> _Brief_
The pictures are to be left out, and all remaining data is to be transcribed exactly as it appears.
START Data section
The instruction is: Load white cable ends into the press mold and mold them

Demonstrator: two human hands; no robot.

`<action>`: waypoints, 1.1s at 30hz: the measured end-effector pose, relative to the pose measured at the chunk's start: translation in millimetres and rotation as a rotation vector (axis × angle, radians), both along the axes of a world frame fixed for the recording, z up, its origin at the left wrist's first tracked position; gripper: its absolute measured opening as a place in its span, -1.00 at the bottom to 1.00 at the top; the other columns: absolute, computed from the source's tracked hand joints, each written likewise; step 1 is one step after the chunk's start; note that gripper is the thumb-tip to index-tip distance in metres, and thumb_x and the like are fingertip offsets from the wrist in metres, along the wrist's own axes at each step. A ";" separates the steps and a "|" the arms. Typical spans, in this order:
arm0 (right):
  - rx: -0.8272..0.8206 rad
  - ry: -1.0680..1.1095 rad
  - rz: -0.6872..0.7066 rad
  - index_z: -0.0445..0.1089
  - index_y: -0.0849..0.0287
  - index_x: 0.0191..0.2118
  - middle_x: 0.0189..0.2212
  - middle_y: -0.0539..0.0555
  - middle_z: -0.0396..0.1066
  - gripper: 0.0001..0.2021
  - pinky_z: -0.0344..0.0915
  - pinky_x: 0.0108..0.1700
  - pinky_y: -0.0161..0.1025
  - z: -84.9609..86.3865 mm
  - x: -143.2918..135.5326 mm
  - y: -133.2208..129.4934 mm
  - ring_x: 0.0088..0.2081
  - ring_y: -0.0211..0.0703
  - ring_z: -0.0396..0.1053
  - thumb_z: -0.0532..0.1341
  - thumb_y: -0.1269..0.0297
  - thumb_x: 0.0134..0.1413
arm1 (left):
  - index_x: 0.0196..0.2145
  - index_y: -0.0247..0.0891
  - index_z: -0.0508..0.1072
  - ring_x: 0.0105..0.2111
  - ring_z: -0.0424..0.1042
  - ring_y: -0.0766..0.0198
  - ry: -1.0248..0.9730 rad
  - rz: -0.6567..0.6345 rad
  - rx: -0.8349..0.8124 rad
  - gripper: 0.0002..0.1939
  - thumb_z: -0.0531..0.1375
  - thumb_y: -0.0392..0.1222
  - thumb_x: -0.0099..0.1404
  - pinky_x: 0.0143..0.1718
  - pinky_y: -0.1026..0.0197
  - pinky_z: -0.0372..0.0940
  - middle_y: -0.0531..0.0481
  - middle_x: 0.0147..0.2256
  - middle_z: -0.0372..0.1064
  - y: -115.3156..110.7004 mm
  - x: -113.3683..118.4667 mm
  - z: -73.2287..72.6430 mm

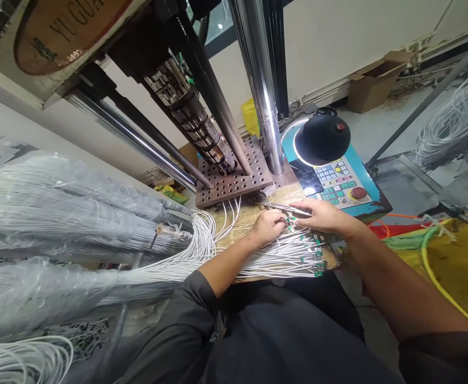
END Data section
> _Answer area_
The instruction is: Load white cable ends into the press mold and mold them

Demonstrator: two human hands; no robot.

`<action>`: waypoints, 1.1s at 30hz: the measured end-effector pose, relative to the pose measured at the chunk's start: translation in millimetres and rotation as a rotation vector (axis × angle, radians), both along the axes of a world frame fixed for the recording, z up, its origin at the left wrist's first tracked position; gripper: its absolute measured opening as a place in its span, -1.00 at the bottom to 1.00 at the top; the other columns: absolute, computed from the source's tracked hand joints, each written likewise; step 1 is one step after the chunk's start; note that gripper is the thumb-tip to index-tip distance in metres, and thumb_x and the like are fingertip offsets from the wrist in metres, along the wrist's own axes at each step. A ";" separates the steps and a "|" the arms. Typical spans, in this order:
arm0 (right):
  - rx: -0.8272..0.8206 rad
  - ry: -1.0680..1.1095 rad
  - rz: -0.6872..0.7066 rad
  - index_z: -0.0445..0.1089
  - index_y: -0.0849..0.0287
  - index_x: 0.0191..0.2118
  - middle_x: 0.0189..0.2212
  - middle_y: -0.0539..0.0555
  - middle_z: -0.0396..0.1066
  - gripper: 0.0001..0.2021
  - pinky_z: -0.0344..0.0915
  - pinky_x: 0.0108..0.1700
  - pinky_y: -0.0161..0.1025
  - z: -84.9609..86.3865 mm
  - x: -143.2918..135.5326 mm
  - y: -133.2208..129.4934 mm
  - ring_x: 0.0088..0.2081
  - ring_y: -0.0211..0.0703
  - ring_z: -0.0396..0.1053
  - thumb_z: -0.0532..0.1341
  - thumb_y: -0.1269..0.0297
  - thumb_x: 0.0134..0.1413
arm1 (left):
  - index_x: 0.0196..0.2145
  - index_y: -0.0247..0.0891
  - index_z: -0.0508..0.1072
  - ring_x: 0.0105..0.2111
  - ring_z: -0.0424..0.1042
  - ring_y: -0.0766..0.0198
  - ry: -1.0248..0.9730 rad
  - rz: -0.6567..0.6345 rad
  - rx: -0.8349..0.8124 rad
  - gripper: 0.0002..0.1939
  - thumb_z: -0.0531..0.1375
  - thumb_y: -0.0392..0.1222
  - thumb_x: -0.0099..0.1404
  - pinky_x: 0.0143..0.1718
  - pinky_y: -0.1026..0.0197
  - pinky_z: -0.0372..0.0940
  - middle_y: -0.0531..0.0481
  - middle_x: 0.0147..0.2256
  - middle_z: -0.0372..0.1064
  - y: -115.3156..110.7004 mm
  - x: -113.3683..118.4667 mm
  - z: -73.2287..72.6430 mm

With this, the exercise is done.